Jakarta – Majelis Ulama Indonesia (MUI) menegaskan semua ormas Islam telah sepakat bahwa Rancangan Undang-Undang Haluan Ideologi Pancasila (RUU HIP) cacat hukum dan cacat interpretasi. Pasalnya, perspektif dan tafsir RUU tersebut tak sesuai dengan dasar negara Indonesia. RUU HIP juga dinilai mempunyai haluan sendiri yang berbeda dengan popok-pokok haluan Pancasila yang asli.
“Ada tiga hal pokok dan mendasar yang fatal dari RUU tersebut,” kata Ketua Komisi Dakwah Majelis Ulama Indonesia (MUI) Pusat, KH Cholil Nafis dikutip dari laman Republika.co.id, Senin (15/6/2020).
Pertama, kata Cholil, konsideran dalam RUU HIP tidak memuat TAP MPRS Nomor XXV/MPRS/1966 tentang Larangan Ajaran Komunisme/Marxisme. Padahal, hal ini merupakan dasar utama dalam membicarakan bagaimana Pancasila menjaga titik persatuan dan menolak kekejaman.
“Tak mungkin akan bicara ideologi Pancasila tanpa berpijak pada sejarah di mana Pancasila pernah dicoba untuk diganti dengan komunisme. Peristiwa itulah yang melahirkan peringatan hari kesaktian Pancasila.
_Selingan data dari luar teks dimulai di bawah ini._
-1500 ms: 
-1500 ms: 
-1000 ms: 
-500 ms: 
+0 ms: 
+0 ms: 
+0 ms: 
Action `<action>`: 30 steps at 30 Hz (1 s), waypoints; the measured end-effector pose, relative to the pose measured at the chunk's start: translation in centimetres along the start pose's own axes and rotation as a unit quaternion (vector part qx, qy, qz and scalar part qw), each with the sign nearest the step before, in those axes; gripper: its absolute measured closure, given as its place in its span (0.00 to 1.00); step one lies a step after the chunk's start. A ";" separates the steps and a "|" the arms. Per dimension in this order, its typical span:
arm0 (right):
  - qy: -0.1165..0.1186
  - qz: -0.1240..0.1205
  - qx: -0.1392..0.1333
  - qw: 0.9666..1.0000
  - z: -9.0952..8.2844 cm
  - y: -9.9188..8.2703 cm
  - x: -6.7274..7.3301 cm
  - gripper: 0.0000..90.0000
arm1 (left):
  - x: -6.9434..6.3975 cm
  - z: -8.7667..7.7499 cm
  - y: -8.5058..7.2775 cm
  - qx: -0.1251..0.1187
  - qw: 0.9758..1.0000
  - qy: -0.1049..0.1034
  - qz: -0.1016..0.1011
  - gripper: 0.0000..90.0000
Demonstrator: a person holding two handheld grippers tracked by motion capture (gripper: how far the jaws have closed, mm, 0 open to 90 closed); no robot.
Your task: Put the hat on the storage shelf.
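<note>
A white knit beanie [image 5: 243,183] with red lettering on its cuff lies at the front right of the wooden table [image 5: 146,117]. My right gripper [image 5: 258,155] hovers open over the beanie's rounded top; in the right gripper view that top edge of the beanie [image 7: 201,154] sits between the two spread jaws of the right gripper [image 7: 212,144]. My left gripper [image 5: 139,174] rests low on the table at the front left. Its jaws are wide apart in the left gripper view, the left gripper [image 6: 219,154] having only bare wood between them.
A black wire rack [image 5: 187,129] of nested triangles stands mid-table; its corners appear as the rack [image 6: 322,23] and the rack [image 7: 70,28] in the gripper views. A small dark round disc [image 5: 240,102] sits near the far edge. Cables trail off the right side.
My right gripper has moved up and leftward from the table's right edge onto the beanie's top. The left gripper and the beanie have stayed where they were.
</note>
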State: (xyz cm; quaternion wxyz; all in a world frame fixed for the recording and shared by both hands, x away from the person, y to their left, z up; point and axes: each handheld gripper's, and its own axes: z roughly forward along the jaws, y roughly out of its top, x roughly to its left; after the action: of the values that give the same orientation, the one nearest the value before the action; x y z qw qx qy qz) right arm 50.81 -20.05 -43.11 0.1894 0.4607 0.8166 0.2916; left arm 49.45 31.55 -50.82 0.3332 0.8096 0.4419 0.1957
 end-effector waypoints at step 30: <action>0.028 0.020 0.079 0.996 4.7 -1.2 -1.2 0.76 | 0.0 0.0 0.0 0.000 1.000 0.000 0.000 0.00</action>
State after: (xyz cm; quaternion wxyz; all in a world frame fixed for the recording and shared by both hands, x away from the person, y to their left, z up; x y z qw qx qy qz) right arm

Itulah sejarah bangsa yang mempertahankan ideologi Pancasila sebaga titik temu (kalimatu sawa’) para anak bangsa,” jelasnya.
Kesalahan fatal yang kedua, yaitu terdapat pada pasal 7 ayat 2 RUU HIP yang berbunyi, “…. ketuhanan yang berkebudayaan”. Menurut Kiai Cholil, frase ini sungguh dilematis karena mengganti nilai-nilai ilaihiyah dan fundamental keyakinan masyarakat yang transenden dan sakral dengan nilai kebudayaan manusia yang relatif dan provan.
“Frase itu pasti tak akan berujung polemiknya. Sebab umat Islam yang telah rela menghapus Piagam Jakarta saat pendirian bangsa ini tak akan rela melepaskan kata sakral di sila pertama, yaitu Ketuhanan Yang Maha Esa. Sebab frase pasal 7 RUU HIP itu berpotensi mengubah negara ini berputar haluan jadi negara sekuler,” ungkapnya.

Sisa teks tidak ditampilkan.